# Task objective:
The data below holds a line containing "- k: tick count" and a line containing "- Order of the"; please quote exactly those two lines and every line between them, and nothing else.

# Given entries:
╭──
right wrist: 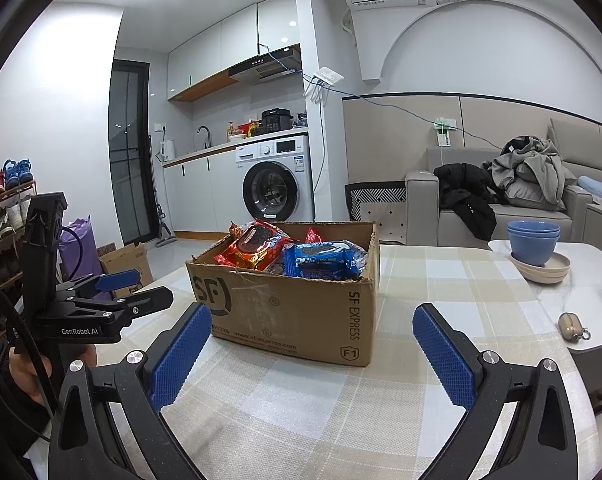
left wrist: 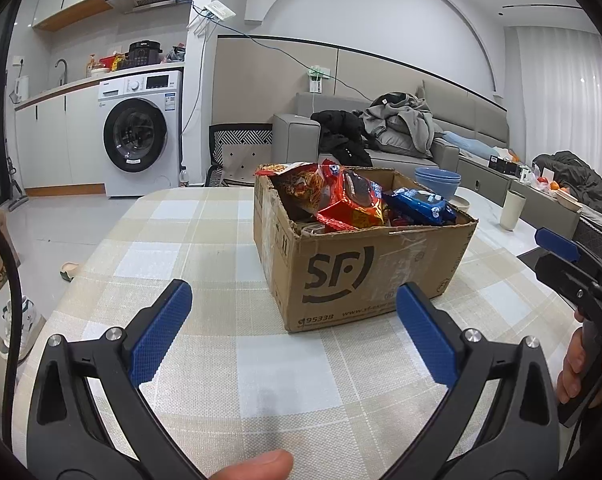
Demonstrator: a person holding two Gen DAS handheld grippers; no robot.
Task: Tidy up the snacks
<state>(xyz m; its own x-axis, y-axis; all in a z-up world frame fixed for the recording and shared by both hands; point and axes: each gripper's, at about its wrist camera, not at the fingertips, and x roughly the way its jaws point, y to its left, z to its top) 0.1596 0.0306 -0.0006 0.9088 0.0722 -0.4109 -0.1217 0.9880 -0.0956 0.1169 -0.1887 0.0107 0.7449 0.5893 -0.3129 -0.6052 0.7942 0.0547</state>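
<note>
Right now your left gripper (left wrist: pixel 293 332) is spread wide and holds nothing. Bare checked cloth (left wrist: pixel 205 248) lies between its blue pads (left wrist: pixel 159 336), and your thumb tip (left wrist: pixel 261 466) shows at the bottom edge. Your right gripper (right wrist: pixel 311 354) is spread wide too, and it also holds nothing.

Just past both grippers sits the box (right wrist: pixel 301 316), open on top, near the middle of the table (right wrist: pixel 573 292). One corner of the box points at your left gripper. Its top edges are bent and torn.

Inside the box are the snacks. A red pack (right wrist: pixel 257 250) lies on the left and a blue pack (right wrist: pixel 325 260) lies on the right, touching each other. They stick up above the rim.

To the left of the box, the cloth is bare out to the round table edge. To the right, past the cloth, stand blue bowls (right wrist: pixel 533 240) on a plate (right wrist: pixel 549 270). A small pouch (right wrist: pixel 571 326) lies near the table's right edge.

Far back you see the washer (right wrist: pixel 277 184) and the sofa (right wrist: pixel 541 216).
</note>
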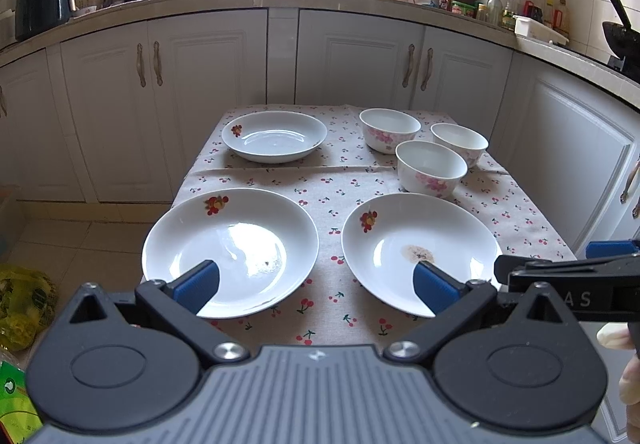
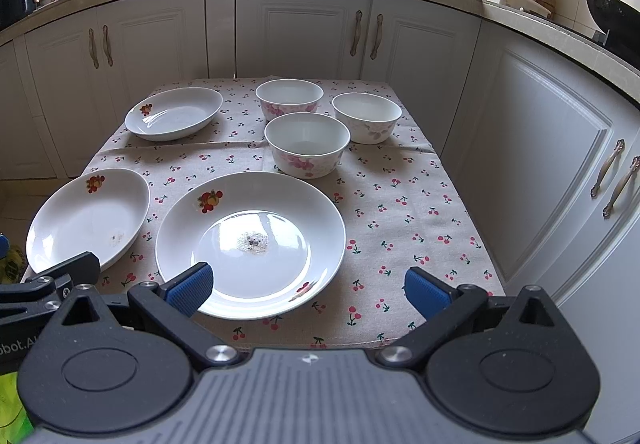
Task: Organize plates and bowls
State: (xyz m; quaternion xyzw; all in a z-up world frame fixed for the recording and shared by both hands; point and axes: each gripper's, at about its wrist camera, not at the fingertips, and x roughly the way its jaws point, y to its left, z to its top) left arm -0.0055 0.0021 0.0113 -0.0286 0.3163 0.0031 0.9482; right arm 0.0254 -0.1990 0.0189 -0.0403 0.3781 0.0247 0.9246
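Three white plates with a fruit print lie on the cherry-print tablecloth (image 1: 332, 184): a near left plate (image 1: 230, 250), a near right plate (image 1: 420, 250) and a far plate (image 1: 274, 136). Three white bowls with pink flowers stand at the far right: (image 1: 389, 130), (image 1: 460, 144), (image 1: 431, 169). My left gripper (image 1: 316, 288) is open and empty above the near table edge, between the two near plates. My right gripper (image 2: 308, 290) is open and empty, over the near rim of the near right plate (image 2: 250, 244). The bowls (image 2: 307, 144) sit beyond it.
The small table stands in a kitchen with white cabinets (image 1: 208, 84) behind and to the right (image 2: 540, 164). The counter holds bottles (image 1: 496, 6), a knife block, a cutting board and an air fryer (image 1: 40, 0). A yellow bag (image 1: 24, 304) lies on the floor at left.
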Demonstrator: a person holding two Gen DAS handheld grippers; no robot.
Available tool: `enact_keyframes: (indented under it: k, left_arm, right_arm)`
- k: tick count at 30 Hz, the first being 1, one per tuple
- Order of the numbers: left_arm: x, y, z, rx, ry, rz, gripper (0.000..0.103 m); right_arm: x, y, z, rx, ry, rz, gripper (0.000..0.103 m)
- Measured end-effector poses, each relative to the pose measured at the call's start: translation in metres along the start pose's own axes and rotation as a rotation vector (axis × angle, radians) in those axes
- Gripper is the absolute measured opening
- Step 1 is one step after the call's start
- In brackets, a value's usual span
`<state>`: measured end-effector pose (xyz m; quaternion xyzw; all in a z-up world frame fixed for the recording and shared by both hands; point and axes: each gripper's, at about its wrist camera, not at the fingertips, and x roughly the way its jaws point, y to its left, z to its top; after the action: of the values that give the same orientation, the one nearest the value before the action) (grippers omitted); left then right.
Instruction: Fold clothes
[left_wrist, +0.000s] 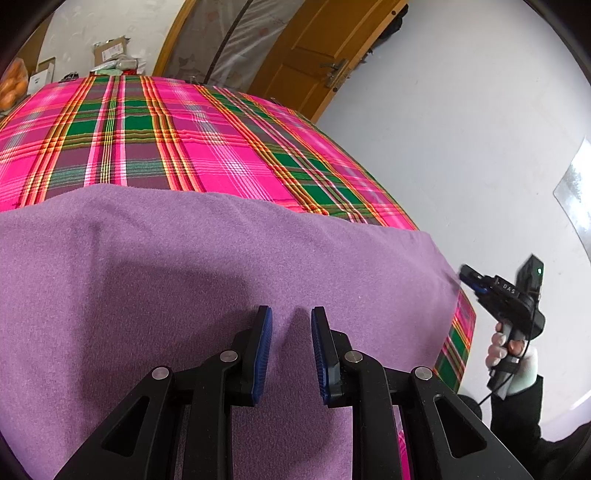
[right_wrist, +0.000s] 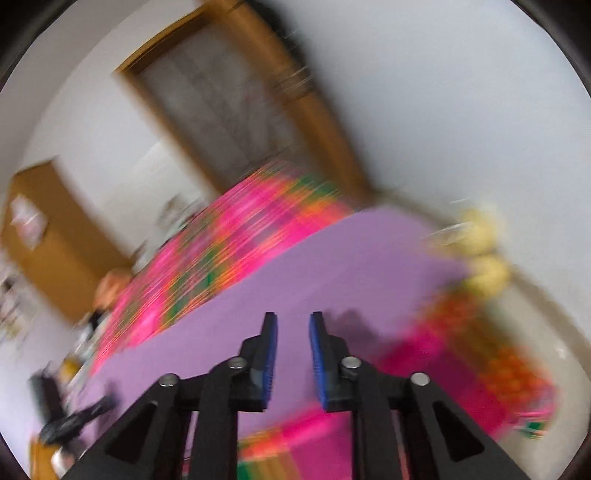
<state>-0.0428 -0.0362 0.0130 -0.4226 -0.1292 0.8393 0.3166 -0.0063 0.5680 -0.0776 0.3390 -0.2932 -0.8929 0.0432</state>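
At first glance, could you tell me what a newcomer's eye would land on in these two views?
The loud pink, green and orange plaid cloth covering the table grabs attention first, stretching away toward the wooden door. Over its near part lies a soft purple garment, with the open left gripper hovering just above it. At the garment's right edge, the right gripper points in at the fabric, though its own view is heavily motion-blurred.
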Motion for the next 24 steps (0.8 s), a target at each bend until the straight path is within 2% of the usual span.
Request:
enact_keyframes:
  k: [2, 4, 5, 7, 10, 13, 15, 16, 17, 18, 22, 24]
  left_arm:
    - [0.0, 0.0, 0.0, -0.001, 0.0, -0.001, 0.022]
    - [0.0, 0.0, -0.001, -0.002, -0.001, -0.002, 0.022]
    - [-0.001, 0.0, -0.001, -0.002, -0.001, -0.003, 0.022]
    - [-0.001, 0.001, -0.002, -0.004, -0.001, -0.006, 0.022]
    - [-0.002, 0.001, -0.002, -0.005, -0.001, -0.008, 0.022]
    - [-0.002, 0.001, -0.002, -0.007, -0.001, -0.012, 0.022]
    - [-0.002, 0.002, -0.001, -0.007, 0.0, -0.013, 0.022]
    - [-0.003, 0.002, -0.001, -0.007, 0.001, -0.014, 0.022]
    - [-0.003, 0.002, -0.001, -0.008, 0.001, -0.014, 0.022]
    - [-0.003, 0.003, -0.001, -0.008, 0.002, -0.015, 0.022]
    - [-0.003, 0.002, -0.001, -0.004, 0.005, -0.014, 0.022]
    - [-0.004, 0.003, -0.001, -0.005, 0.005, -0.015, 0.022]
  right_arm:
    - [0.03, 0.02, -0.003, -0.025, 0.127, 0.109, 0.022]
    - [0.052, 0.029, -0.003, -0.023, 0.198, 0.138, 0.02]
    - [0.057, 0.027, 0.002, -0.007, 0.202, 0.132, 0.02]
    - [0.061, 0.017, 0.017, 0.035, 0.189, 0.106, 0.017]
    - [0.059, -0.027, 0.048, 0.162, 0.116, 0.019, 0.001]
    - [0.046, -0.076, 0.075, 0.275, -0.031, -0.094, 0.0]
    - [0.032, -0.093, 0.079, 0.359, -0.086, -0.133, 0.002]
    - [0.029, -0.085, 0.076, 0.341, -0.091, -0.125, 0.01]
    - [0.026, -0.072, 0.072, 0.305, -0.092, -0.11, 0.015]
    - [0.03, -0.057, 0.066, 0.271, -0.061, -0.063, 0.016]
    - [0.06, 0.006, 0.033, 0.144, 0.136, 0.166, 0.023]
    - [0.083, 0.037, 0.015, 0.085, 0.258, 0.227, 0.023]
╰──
# Worked solution:
- k: tick count at 30 Hz, the first being 1, one per tuple
- Order of the numbers: left_arm: x, y, z, rx, ry, rz, gripper (0.000..0.103 m); right_arm: x, y, z, rx, ry, rz, gripper (0.000..0.103 m)

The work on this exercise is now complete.